ドイツ生まれの「最新ニコイチ戦車」どこがイイ? 実はメリット盛り盛りの“超コスパ良しタンク”だった

AI要約

2024年6月にフランスのパリで開催された防衛見本市「ユーロサトリ2024」で、ラインメタル社が新型戦車KF51の派生モデルを展示。

展示された車両は、「KF51-U」と「パンター・EVO・アップグレード」という2種類。

「パンター・EVO・アップグレード」は、従来の「レオパルト2」戦車のシャシーと新型砲塔を組み合わせたハイブリッド戦車。

ドイツ生まれの「最新ニコイチ戦車」どこがイイ? 実はメリット盛り盛りの“超コスパ良しタンク”だった

 2024年6月にフランスのパリで開催された安全保障関連の防衛見本市「ユーロサトリ2024」にて、ドイツの防衛企業ラインメタル社が新型戦車KF51「パンター」の派生モデルを出展しました。KF51は、2022年に開催された前回のユーロサトリで初公開されましたが、今回はそれをベースにした異なるモデルが2種類、展示されました。

 1台は「KF51-U」。この車両は、CUT(コンセプト無人砲塔)と呼ばれる新型砲塔を搭載したのが一番の特徴です。またそれ以外にも、乗員すべてを車体側に配置するなどの従来戦車とは異なる部分が多く、次世代の戦車の方向性を提示するコンセプトモデルとなっていました。

 しかし、筆者(布留川 司:ルポライター・カメラマン)が注目したのは、そこまで革新的とはいえないもう1台、「パンター・EVO・アップグレード」です。

 この戦車はKF51用の有人の新型砲塔を、現用の「レオパルト2A4」戦車のシャシーに搭載したもので、新旧のパーツが組み合わさったハイブリッド戦車といえるモデルです。新型砲塔には、ラインメタル社の新たな主砲システムであるFGS(フューチャー・ガン・システム)が搭載可能で、この他に徘徊ドローン発射機やセンサーと統合化された新しいRCWS(リモート・コントロール・ウェポン・ステーション)も装備されています。

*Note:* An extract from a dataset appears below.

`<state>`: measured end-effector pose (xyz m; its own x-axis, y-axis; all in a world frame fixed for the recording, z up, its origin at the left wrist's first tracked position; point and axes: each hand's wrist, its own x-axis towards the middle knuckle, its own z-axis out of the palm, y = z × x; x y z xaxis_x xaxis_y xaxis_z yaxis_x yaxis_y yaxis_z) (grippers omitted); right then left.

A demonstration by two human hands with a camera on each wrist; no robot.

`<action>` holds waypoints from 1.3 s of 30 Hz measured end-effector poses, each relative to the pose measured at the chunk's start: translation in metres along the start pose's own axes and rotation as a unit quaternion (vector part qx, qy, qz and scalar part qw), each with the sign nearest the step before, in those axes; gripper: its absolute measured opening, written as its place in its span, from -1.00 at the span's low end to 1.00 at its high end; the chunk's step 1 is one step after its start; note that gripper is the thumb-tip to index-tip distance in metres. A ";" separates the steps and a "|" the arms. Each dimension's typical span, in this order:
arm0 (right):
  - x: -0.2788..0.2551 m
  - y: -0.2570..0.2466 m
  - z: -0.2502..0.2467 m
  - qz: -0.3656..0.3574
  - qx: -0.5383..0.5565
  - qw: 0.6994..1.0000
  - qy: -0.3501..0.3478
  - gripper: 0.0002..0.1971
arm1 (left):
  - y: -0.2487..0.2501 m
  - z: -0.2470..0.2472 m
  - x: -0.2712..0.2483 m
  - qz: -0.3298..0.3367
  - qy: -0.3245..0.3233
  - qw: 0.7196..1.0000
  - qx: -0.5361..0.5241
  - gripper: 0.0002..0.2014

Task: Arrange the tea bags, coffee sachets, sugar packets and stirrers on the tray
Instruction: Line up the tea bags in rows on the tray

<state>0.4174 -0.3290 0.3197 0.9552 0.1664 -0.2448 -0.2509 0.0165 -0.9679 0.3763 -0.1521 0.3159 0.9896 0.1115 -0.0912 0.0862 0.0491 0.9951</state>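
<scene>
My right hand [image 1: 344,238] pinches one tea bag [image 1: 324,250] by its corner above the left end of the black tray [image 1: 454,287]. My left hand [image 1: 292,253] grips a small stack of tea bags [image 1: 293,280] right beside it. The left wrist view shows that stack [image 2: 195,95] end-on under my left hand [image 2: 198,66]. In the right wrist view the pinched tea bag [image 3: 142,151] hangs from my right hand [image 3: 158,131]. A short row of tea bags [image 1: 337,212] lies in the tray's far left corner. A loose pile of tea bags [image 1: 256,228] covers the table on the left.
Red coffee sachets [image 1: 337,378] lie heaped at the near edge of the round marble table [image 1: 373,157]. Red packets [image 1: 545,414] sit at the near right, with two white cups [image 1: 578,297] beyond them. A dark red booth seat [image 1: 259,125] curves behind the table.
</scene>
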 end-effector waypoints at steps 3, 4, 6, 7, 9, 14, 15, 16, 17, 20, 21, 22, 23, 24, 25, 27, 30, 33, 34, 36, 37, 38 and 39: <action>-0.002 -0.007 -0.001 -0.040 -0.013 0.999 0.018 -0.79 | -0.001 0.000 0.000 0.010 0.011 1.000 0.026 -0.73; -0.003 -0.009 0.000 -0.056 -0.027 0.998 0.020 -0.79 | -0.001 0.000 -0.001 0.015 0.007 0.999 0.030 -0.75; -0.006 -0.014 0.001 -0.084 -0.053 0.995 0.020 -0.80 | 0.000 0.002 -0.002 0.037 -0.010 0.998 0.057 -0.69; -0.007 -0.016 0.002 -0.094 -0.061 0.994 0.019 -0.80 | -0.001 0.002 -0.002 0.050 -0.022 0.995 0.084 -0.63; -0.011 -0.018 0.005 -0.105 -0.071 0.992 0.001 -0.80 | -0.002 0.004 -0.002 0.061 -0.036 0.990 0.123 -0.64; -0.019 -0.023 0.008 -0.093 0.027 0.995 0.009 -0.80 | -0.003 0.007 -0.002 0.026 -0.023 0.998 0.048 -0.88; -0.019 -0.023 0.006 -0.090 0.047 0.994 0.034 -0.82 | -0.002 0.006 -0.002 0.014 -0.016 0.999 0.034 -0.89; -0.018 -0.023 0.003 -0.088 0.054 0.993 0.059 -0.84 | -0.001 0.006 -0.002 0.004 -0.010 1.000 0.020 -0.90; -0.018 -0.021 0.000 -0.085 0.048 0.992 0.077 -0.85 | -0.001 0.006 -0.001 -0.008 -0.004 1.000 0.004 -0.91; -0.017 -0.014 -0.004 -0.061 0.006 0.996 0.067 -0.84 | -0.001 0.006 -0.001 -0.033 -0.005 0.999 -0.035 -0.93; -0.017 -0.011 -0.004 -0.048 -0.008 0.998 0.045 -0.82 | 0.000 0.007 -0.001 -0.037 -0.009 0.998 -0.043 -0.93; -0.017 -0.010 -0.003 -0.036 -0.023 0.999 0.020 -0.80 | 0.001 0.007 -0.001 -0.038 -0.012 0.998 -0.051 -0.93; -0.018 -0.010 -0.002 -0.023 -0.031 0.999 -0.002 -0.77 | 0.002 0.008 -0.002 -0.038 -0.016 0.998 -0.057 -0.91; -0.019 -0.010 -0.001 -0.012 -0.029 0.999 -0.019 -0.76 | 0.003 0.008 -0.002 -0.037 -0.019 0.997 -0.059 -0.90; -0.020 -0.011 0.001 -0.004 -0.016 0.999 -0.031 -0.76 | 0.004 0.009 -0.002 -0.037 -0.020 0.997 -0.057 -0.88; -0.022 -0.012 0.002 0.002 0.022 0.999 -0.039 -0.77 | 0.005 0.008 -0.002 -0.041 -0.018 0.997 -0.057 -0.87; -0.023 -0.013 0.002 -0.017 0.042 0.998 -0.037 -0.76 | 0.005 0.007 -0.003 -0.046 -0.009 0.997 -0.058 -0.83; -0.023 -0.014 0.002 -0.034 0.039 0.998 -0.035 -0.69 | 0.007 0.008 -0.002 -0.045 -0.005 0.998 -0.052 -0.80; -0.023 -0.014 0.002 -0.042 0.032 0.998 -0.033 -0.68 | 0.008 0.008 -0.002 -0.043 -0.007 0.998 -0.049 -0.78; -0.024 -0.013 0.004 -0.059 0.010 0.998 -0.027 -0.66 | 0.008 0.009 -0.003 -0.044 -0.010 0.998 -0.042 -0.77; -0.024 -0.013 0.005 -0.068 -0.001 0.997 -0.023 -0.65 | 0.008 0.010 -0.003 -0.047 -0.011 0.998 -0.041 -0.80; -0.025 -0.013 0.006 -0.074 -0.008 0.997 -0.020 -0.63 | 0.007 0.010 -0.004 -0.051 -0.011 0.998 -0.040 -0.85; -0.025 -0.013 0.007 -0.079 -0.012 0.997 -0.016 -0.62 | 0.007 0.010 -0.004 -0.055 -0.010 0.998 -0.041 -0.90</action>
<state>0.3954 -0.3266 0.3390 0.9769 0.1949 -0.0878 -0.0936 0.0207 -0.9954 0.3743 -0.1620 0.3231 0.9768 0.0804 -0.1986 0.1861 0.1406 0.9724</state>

 そんな最新鋭の砲塔が、なぜ真新開発の車体ではなく、古い技術で作られた既存戦車の車体と組み合わされたのでしょうか。

「パンター・EVO・アップグレード」は、その名前にアップグレードとあるように、これまである資産を改良して活用するのが狙いです。ラインメタル社の説明によれば「レオパルト2」を運用する国であれば容易かつ短期間でKF51にアップグレードできるため、新型戦車を導入するよりもコストパフォーマンス(費用対効果)に優れるそうです。

「レオパルト2」はドイツが開発・生産する戦車ですが、運用はドイツだけに留まりません。ヨーロッパに限っても、オーストリア、オランダ、ギリシャ、スペイン、スイス、ノルウェーなどがあり、それ以外の地域を見渡してもトルコやインドネシア、シンガポール、チリ、カナダなど、採用国は世界中に存在しています。

 KF51自体は新型戦車であるものの、その一部を現役戦車へのアップグレード用パーツとして提供できれば、これら「レオパルト2」を運用する国々を潜在的な顧客として捉えられるようになります。

 また、運用国から見ても、現役戦車のアップグレードという方法はメリットがあります。「パンター・EVO・アップグレード」は車体を流用することで、兵站や乗員教育などの運用面でも従来戦車と一部共有化できるため、運用コストの削減や配備までの時間短縮が可能になります。ラインメタル社では、「パンター・EVO・アップグレード」と「レオパルト2」の消耗部品は共有化されていることから、2種類の戦車をひとつの部隊で同時に運用することも可能だと説明していました。